Editor's Note

Dear Readers,

 

Who or what has saved your life? The inspiring shimmies of fairy godmothers and godfathers on the dance floor? Someone offering a place to crash when you were adrift in an unknown city? A friend once told us that books and libraries had saved her life. Not that they made her feel a little less horrible, but that their comfort and instruction delivered her from the edge of a terrifying emptiness. We believe her. We don’t pretend that life or art exist without shadow. Since the release of our last issue, the bathroom graffiti down the hall from Gulf Coast no longer contains advice for mending a broken heart. Over the fall and early winter, several different hands have written, “Black lives matter,” “#MuslimLivesMatter,” and “all lives matter.” Work such as L.S. Klatt’s poem, “Big Sur,” takes on greater valence in the context of the American zeitgeist, repeating “Let’s not get killed” three times in eight lines. War, prisons, urban decline, the metaphorical burning of an uncle’s chicken shed: all of these things are here, breathing in this issue, and there is no pithy rejoinder to “all lives matter” except to say, “Yes.” 

We’ve also identified a palpable anxiety over the state of the printed word. Now and again, folks talk about the book, with its breakable spine and quaint pages, as if it has already gone the way of the dodo. For some, the object resting in your hands is an anachronism, an obsolete holdover from previous centuries, a technological vestigial tail. Please don’t misunderstand us; we have no desire to marginalize the internet. GC Online and other online journals satisfy our need for poetry and prose in ones and zeros. We too gaze into the mirrors of our iPads, tablets, and phones and blush. We are made giddy by flicking our fingers over a news article: Behold hundreds of words fleeing beyond our device’s rectangular frame! But if, just now, you are holding this newest issue of Gulf Coast, we suspect you take silent pleasure in the feel and heft of its letterpressed cover, the rainbow colors popping out of our Art Lies folios, and the singular smell of glue and paper inside the spine.

We are not alone in our obsessions. This winter, nearly 35,000 people attended the LA Art Book Fair. Lovers of art, books, and art books swarmed around stalls of zines, the wares of independent publishers, and antiquarian book dealers. Though Gulf Coast does not fit precisely into those categories, we can safely say that every issue of the journal pays homage to the beauty and possibility of printed and bound matter. This Summer/Fall issue takes that reverence to another level by paying special attention to the book in form and content.

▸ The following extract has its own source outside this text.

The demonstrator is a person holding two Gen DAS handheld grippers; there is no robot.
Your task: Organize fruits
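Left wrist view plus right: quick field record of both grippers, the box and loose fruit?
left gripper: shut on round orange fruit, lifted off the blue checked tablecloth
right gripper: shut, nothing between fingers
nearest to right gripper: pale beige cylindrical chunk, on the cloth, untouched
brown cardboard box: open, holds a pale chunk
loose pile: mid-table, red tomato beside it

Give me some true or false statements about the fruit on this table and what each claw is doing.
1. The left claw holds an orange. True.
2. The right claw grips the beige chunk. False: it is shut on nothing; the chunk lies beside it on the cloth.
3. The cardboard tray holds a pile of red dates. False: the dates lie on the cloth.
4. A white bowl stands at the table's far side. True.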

With a dazzling letterpress cover designed and produced by Spindletop Design and Workhorse Printmakers here in Houston, we tip our hats to a long line of artists and technicians who have realized the book’s physicality and beauty. Art Lies Editors Raphael Rubinstein and Lauren Greve have brought us artists, such as MANUAL and Pablo Helguera, who challenge us to rethink the book as art object and to consider the library as a place for art installation.

Libraries and museums, the palaces of books and art, invite us into a conversation capable of interrupting the complicit silence in ourselves: When we have broken that silence on the page, could we not do the same in our families and communities? The roundtable featuring early-career poets of color urges us to open our doors to visitors we have not anticipated. They urge us to reconsider form and subject and tradition and self so that we become fearless and capacious students of the world and all its creatures. Chitra Ganesh’s installations and drawings also contain multitudes in their reimagining of mythology, narrative, desire, and paradigms of power. Our inaugural Gulf Coast Prize in Translation, which we have begun in order to further legitimize the work of translators and translation, not only complicates language dominance, but it gives our readers access to work that operates outside of English and American tropes. Whether or not you speak Korean, Spanish, Turkish, Hebrew, or the English represented in this issue, we hope your eyes and ears will delight in the polyvocality they bring Gulf Coast.

Spring is almost here, or so our senses tell us. Despite the cold, fruit trees have started to blossom. Lime green auras surround the branches of deciduous trees. Birds, busy and high up, at their work. So are all of the authors and artists represented here. So are you, our readers, in the fullness of your lives. In the fullness of Venetian glassblowers, Vespas, reunions, EMTs, radios, old photographs, the loss of someone—ecstasy and doubt mingle in us and in this issue and that is just right.